→ GOAL OF THE EXERCISE
Look through the records below for the line holding "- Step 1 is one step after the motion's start". Write it out exactly, with each following line through the line holding "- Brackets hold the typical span".

→ PROVIDED INFORMATION
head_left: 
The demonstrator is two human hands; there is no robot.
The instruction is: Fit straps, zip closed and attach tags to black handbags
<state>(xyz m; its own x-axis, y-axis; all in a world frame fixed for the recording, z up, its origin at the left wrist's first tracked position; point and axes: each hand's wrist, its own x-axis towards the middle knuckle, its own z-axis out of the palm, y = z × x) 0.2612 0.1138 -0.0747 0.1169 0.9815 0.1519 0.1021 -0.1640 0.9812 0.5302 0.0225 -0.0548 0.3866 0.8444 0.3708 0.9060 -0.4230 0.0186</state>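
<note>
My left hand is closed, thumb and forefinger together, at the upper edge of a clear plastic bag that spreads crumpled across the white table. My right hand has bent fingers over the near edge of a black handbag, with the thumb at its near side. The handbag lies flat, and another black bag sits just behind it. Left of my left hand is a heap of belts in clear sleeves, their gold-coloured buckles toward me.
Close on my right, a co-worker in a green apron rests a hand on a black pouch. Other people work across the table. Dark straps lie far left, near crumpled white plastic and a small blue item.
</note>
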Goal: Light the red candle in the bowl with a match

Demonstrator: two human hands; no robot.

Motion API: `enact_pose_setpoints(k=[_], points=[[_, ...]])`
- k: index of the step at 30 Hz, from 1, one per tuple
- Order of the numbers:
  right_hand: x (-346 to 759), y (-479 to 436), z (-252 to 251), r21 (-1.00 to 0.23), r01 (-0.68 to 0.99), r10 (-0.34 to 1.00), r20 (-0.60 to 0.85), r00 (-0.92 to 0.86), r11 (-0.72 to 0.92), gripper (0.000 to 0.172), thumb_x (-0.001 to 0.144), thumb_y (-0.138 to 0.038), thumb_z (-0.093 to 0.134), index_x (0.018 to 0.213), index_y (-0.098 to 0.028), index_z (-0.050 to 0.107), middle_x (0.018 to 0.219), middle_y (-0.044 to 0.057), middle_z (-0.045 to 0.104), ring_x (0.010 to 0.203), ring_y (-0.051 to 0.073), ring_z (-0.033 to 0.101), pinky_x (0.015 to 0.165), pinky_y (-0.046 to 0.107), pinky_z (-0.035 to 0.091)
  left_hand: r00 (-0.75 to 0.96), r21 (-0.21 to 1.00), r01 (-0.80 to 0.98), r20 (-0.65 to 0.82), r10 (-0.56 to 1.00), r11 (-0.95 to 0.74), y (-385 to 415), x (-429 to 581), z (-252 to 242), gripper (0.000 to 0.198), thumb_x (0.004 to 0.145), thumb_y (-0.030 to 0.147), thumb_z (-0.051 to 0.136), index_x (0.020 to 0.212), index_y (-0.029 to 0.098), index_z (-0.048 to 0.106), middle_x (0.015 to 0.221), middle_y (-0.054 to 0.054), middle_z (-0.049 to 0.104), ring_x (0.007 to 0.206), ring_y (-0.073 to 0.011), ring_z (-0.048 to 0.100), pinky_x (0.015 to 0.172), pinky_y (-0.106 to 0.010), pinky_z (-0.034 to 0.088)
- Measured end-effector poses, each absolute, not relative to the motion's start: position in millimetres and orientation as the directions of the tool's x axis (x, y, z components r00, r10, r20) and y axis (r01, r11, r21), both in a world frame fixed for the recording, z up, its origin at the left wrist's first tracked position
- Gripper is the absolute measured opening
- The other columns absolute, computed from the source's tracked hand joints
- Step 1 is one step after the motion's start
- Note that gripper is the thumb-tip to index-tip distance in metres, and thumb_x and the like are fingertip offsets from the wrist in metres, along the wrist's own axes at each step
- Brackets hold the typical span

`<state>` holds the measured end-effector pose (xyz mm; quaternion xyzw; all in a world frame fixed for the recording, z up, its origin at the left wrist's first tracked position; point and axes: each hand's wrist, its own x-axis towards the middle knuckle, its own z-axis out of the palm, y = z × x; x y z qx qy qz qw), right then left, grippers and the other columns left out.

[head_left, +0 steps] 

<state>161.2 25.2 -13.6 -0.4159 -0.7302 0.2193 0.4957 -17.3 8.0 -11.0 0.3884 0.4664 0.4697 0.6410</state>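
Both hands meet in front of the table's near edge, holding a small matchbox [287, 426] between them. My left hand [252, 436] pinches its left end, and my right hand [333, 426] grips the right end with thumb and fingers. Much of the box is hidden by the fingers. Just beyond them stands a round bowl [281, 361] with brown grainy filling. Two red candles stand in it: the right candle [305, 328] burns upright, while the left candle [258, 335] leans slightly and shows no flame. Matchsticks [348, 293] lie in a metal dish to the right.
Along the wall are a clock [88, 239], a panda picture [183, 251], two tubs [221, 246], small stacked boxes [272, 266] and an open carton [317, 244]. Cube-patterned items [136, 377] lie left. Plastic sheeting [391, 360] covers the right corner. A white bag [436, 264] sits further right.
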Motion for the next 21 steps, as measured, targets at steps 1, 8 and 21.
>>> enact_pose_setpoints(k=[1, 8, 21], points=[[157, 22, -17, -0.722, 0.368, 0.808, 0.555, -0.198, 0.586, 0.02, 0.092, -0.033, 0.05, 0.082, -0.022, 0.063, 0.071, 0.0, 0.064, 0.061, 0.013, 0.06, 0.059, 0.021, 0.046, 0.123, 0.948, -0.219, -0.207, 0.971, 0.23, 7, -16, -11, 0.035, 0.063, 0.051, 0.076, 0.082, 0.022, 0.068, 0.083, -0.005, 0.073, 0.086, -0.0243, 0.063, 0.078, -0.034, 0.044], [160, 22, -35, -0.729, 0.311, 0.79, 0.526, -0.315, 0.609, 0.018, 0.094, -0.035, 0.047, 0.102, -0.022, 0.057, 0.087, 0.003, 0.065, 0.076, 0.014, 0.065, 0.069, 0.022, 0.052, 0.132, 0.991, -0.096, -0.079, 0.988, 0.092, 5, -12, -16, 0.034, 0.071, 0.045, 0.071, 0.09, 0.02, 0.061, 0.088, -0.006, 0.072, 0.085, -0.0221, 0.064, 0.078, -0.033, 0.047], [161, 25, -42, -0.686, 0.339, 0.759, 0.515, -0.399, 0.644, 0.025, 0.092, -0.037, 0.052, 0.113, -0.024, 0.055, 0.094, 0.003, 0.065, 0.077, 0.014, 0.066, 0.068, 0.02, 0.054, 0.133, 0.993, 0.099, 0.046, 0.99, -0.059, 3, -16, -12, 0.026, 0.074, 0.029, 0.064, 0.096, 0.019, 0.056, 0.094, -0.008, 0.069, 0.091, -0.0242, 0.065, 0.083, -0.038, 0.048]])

→ TASK SOLUTION
- Step 1 is one step after the motion's start
- Note that gripper is the thumb-tip to index-tip distance in metres, and thumb_x and the like are fingertip offsets from the wrist in metres, along the wrist's own axes at each step
- Brackets hold the typical span

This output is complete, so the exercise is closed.